Figure 4. Time-kill curves of Brevinin-1GHd

Responses of 2-fold MICs (green), 1-fold MICs and 0.5-fold MICs (grey) of peptide over 120 min were plotted against four different strains (A) E. coli, (B) S. aureus, (C) P. aeruginosa and (D) MRSA. The X-axis is time in min, the Y-axis is CFU/ml. AMP (blue) and control (red) represent Ampicillin (32 µM) and control group (no drug), respectively.

Figure 5. Cell permeability of S. aureus, MRSA and E. coli treated with Brevinin-1GHd at 1-fold, 2-fold and 4-fold of MIC

The cells permeabilized by 70% isopropanol were used as the positive control (P). *P < 0.05 versus MRSA incubated with 1-fold MIC of Brevinin-1GHd.

Figure 6. Hemolytic and cytotoxic activity of Brevinin-1GHd

(A) Hemolytic activity of Brevinin-1GHd. The highest MIC/MBC value of the tested bacteria P. aeruginosa (32 µM) is indicated by the red arrow. P and B represent positive control (1% Triton X-100) and negative control (PBS), respectively. (B) Dose-dependent anti-proliferative effects of Brevinin-1GHd against HMEC-1 cells (left) and HaCaT cells (right); *P < 0.05, ***P < 0.001, ****P < 0.0001 in comparison with control group (no drug).

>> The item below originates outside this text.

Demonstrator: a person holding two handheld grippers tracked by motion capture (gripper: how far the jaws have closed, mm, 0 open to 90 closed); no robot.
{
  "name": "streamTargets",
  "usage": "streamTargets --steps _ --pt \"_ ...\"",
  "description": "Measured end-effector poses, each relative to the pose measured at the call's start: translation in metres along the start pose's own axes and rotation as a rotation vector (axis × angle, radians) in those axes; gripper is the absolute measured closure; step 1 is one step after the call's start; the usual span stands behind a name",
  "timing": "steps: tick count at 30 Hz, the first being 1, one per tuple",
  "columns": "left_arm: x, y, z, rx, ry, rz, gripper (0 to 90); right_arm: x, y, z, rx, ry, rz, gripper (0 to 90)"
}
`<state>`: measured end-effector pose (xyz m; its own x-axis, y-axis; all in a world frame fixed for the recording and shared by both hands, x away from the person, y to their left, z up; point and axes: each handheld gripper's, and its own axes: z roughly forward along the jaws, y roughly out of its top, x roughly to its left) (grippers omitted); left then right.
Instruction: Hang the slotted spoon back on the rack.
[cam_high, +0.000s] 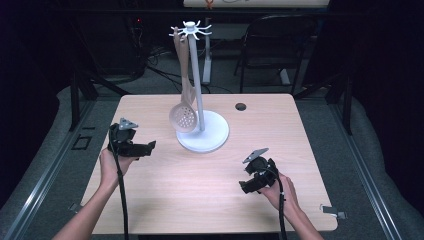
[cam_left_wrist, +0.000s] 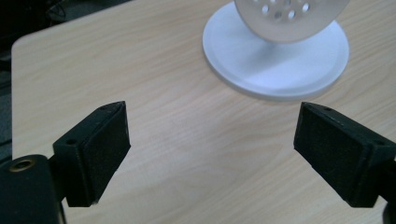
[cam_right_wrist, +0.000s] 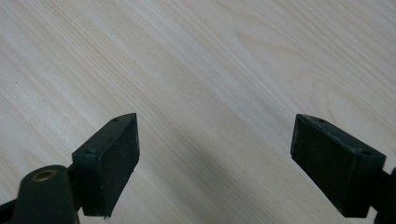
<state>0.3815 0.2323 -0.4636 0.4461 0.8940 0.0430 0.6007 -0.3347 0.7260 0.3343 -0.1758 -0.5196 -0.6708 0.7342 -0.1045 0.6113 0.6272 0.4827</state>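
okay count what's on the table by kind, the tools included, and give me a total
Tools: 2, left and right, both open
Stand: 1
Slotted spoon, hanging on the stand: 1
Total: 4

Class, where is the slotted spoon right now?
In the high view, the slotted spoon hangs from the white stand at the table's far middle, ahead of the left tool.

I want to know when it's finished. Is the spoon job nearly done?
Maybe. The slotted spoon already hangs from a hook of the white utensil stand. Nothing is in hand: the left gripper and right gripper are both open, holding nothing, above the table. No other utensil lies there, so little seems left.
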Motion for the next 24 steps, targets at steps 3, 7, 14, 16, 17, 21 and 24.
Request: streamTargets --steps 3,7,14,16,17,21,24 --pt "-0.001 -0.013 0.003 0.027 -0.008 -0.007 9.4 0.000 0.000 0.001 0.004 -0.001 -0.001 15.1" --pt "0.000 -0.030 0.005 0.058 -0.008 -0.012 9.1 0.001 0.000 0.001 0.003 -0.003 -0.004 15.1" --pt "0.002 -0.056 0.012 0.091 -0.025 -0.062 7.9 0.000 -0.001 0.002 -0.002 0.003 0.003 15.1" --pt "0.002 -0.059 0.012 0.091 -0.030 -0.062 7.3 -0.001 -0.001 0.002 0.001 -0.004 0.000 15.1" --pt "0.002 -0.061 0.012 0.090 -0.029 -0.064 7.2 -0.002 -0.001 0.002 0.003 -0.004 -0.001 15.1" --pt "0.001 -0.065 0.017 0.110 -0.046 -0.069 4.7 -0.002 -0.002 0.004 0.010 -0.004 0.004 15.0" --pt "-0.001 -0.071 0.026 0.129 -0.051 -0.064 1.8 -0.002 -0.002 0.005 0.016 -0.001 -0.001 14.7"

Figure 7. Anti-proliferation activity of Brevinin-1GHd on human cancer cell lines

(A) H157, (B) U251MG, (C) MDA-MB-435s and (D) PC3. Each cell line was treated with Brevinin-1GHd in a range of concentrations from 10⁻¹⁰ to 10⁻⁴ M. N means negative control group (no drug). ****P < 0.0001 in comparison with negative control group.

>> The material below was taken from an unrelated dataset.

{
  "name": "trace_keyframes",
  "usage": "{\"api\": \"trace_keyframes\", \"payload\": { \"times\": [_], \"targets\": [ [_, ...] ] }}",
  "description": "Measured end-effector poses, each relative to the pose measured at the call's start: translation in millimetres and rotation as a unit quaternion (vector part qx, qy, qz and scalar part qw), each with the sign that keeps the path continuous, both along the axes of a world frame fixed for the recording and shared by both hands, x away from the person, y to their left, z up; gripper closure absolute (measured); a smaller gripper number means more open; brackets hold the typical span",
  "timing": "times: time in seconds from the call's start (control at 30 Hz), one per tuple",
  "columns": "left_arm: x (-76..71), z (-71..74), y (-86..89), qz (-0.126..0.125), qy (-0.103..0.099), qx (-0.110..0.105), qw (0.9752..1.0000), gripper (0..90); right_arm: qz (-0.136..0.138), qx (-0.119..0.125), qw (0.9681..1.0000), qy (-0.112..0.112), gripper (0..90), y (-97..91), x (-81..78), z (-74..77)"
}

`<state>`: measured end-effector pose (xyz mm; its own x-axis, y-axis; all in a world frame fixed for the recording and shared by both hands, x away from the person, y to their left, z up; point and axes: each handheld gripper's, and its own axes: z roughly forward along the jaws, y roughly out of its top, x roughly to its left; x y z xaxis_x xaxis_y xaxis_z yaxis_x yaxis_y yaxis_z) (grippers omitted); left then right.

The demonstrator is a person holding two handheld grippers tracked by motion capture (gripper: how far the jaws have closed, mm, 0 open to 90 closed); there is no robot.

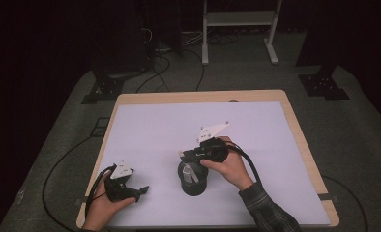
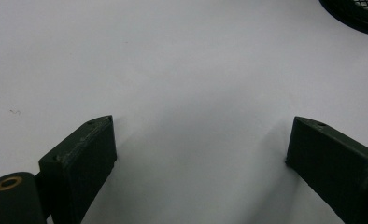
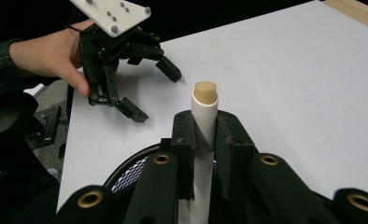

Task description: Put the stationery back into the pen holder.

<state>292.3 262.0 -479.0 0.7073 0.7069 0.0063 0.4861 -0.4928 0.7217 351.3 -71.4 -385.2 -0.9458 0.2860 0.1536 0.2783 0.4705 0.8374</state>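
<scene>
My right gripper [image 3: 204, 123] is shut on a white tube [image 3: 204, 100] with a tan tip, which stands upright between the jaws. Right under it is a black mesh cup [image 3: 130, 175]. In the high view the right gripper [image 1: 186, 157] hovers over the cup [image 1: 193, 186] at the table's front middle, and the tube [image 1: 192, 172] reaches down into it. My left gripper [image 1: 141, 192] rests at the front left, open and holding nothing. Its own view shows the left gripper [image 2: 203, 128] with jaws wide apart over bare white mat, the cup's rim [image 2: 359, 14] at the top right. The left gripper [image 3: 156, 93] is also seen farther off in a hand.
A white mat [image 1: 179, 125] covers the wooden table [image 1: 300, 140]. Cables trail from both grippers off the front edge. On the floor behind stand a white frame [image 1: 239, 29] and black stand bases [image 1: 324, 84].
</scene>
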Motion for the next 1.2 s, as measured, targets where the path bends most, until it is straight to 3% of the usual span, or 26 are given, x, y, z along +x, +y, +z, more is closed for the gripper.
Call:
{"api": "trace_keyframes", "payload": {
  "times": [0.5, 1.2],
  "targets": [
    [0.0, 0.0, 0.0, 0.0, 0.0, 0.0, 1.0, 7.6, -0.011, -0.001, 0.9999, -0.008, 69.8, -4.8, 1.0, 2.5],
    [0.0, 0.0, 0.0, 0.0, 0.0, 0.0, 1.0, 7.6, -0.057, -0.01, 0.9982, -0.014, 68.8, -45.5, 0.0, 11.7]
  ]
}}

Figure 8. Comparison of hemolytic activity between Brevinin-1GHa and Brevinin-1GHd

Figure 9. Sequence diversity in the “Rana-Box” loop of heptapeptide-ring containing Brevinin-1 family peptides

This heptapeptide loop sequences were obtained from previous reported Brevinin-1 family peptides (those containing heptapeptide rings) alignment illustrated with a sequence logo graphic. The X-axis demonstrates the diversity of residues at each position and the Y-axis shows the relative frequency.